In Bilbao, Real Madrid won the title for the first time in four years, whilst at the Camp Nou Lionel Messi equalled, then surpassed, the record for the most goals scored in a European season. The Spanish newspapers would have you believe that only one or the other of these happened, of course.

“El Mejor!” Marca’s front page screams the following morning – “The Best”. Mourinho is thrown into the air, one finger raised, and images of a euphoric Ronaldo are splashed below the headlines. In Barcelona, El Mundo Deportivo pays tribute to “Torpedo Messi”, and the little Argentine is seen lifting the ball over Carlos Kameni to score his third – Barcelona’s fourth – to scratch Gerd Müller’s name from the 39-year-old record.

Below the singing Xabi Alonso, below the elated Iker Casillas, below the hoards dancing in the Plaza de Cibeles, a box the same size as the neighbouring advertisement for the new Subaru XV acknowledges that Barcelona have played.

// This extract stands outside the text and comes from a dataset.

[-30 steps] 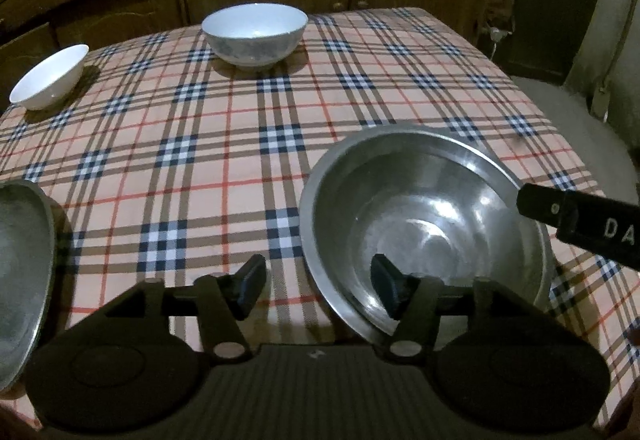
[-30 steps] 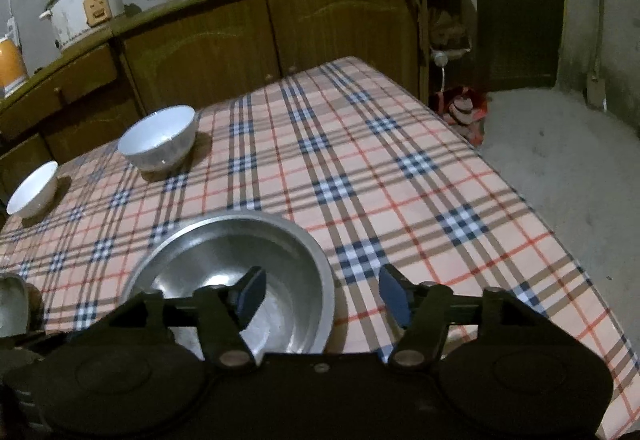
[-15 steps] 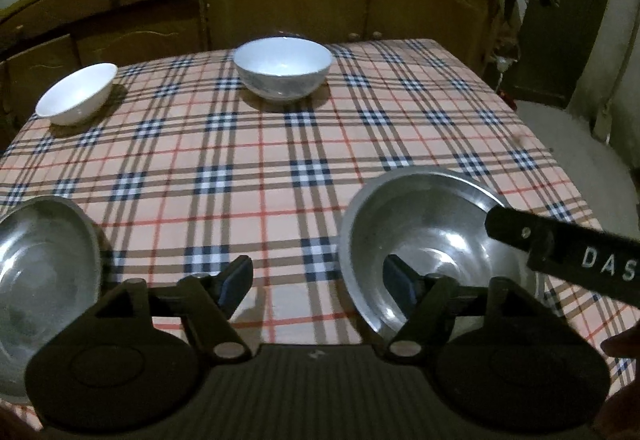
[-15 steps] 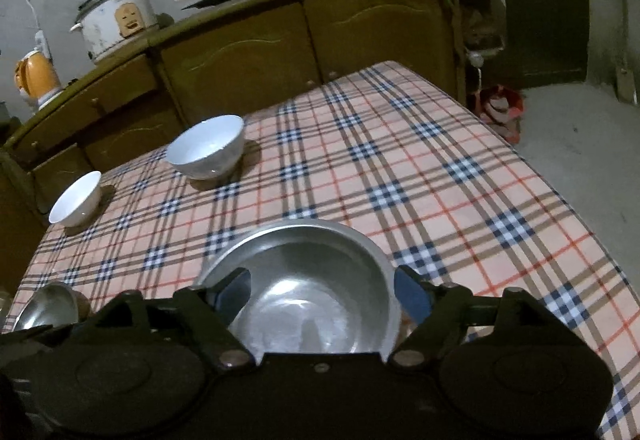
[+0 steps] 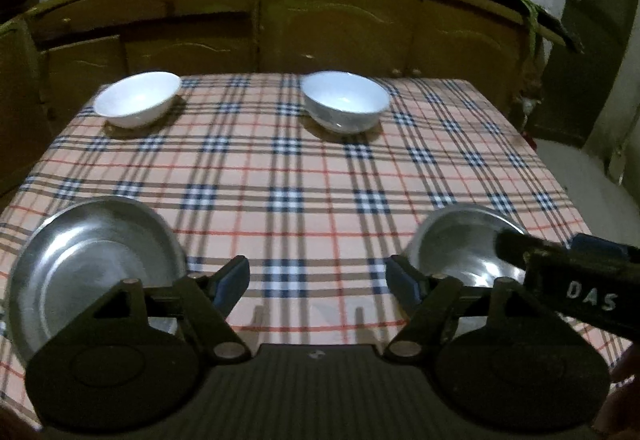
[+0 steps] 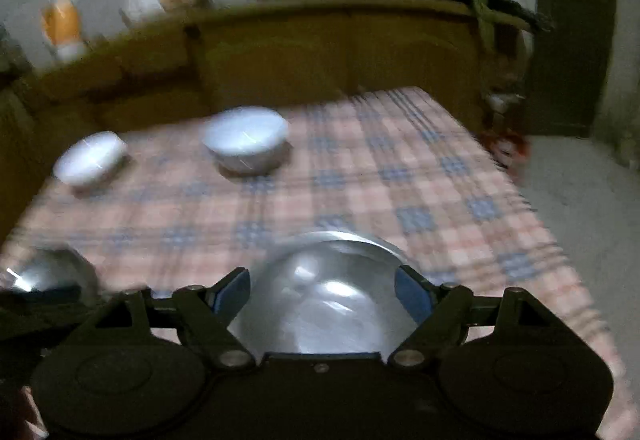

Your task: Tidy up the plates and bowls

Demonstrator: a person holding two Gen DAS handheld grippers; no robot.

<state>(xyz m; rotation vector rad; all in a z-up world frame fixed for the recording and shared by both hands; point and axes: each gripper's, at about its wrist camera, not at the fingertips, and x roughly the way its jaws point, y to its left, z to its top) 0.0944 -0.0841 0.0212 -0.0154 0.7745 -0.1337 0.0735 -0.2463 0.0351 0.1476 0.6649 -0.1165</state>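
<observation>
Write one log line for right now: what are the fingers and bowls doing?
left gripper: opening, empty | right gripper: open, over right steel bowl, not gripping | left steel bowl, two white bowls: on table

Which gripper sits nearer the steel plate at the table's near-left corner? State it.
Left. The left gripper, jaws opening on nothing, has the steel plate just beside its left finger. The right gripper frames the steel bowl, the plate far to its left.
</observation>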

Even then, the image accompanying the scoreline is one of a rueful Guardiola. In the smallest type imaginable for the front page of a national newspaper, Marca make a note of Messi’s historic hattrick.

Not that the Catalan media is any better. “El Madrid gana la Liga” states El Mundo Deportivo in a thin banner – “Madrid win the league”. There is little else; you’d have to go much deeper into its pages until you’d reach the same pictures that Marca so proudly display beneath its headline. This is the way of the Spanish football media. So often placing their allegiance to a club before balanced journalism; just as Barcelona and Madrid battle for supremacy on the field, the newspapers take it upon themselves to continue the brawl between the weekend round of fixtures.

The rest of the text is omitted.